Carroll chased the CFO through the superstore. He outpaced her. So she shifted strategies: I'll just ram his car. Behind the wheel, it hit her. "If he had me going like that, he was in control of my life. I drove off—and I felt good."

The desire for revenge, she felt, "had stripped my courage, my convictions, my confidence. It had me beating myself up for my failures: 'I should have known.' 'I should have checked more often.'" Crumbling was not an option. "I decided I'm not going to give him the pleasure. He'll only see me flying high."

And maybe he does—literally. Carroll has not only successfully launched a new company, she spends much of her time traveling the globe, promoting "emotional emancipation." She focuses on persuading women that no one controls what they can accomplish. "I needed to embrace the possible," she explains. "Now I can grow."

What Carroll apprehended, sitting in that parking lot, was that nothing she could do to punish the CFO could harm him as badly as her desire for revenge was harming her.

Rerouting the Amygdala Revenge-seeking has deep, seemingly instinctual roots in the human behavioral repertoire. Since the dawn of civilization, the highest authorities have sanctioned harming someone in the same manner as he or she has harmed you. From the 1754 B.C. Code of Hammurabi, the sixth Babylonian king, to the Bible—Exodus chapter 21: "You shall appoint as a penalty life for life, eye for eye, tooth for tooth"—the ancients specified how the impulse for revenge was to be carried out.
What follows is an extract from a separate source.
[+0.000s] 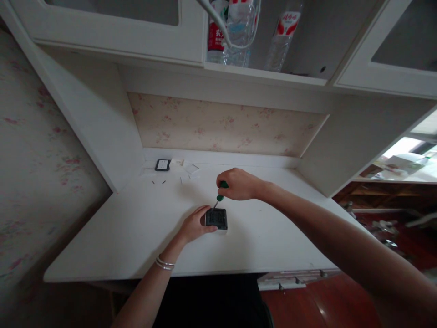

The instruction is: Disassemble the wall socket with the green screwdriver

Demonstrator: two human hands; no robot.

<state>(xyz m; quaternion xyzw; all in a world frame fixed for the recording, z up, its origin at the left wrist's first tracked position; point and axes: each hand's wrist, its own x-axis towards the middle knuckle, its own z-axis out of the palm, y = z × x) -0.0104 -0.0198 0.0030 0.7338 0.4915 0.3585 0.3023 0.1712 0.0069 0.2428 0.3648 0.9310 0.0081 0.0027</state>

From the time we are barely able to put together full sentences, we yearn for revenge, screaming, "That's not fair" in response to a perceived injustice (a sibling getting dessert that we don't, because we are being punished) and following that outcry with the vow, "I'll get you!" targeted at Mom, Dad, or the babysitter for giving preferential treatment to the kid who shares our bath.

As adults we're only slightly more sophisticated in response to abuses by others. A small insult—getting cut off by a driver—can launch a highway chase for miles, either to cut that motorist off in the same way or to deliver the hand gesture known as "flipping the bird."

Most people seek to mollify psychic pain by attacking back. But there is a better, far more adaptive way—showing 'em, by achieving something personally and socially significant related to the offense. To first turn the other cheek and then build something meaningful, to oneself and to others, out of the abandoned anger requires a psychological shift—within just about anyone's reach—that harnesses the brain's amygdala, its processing center of danger, and redirects its impulses.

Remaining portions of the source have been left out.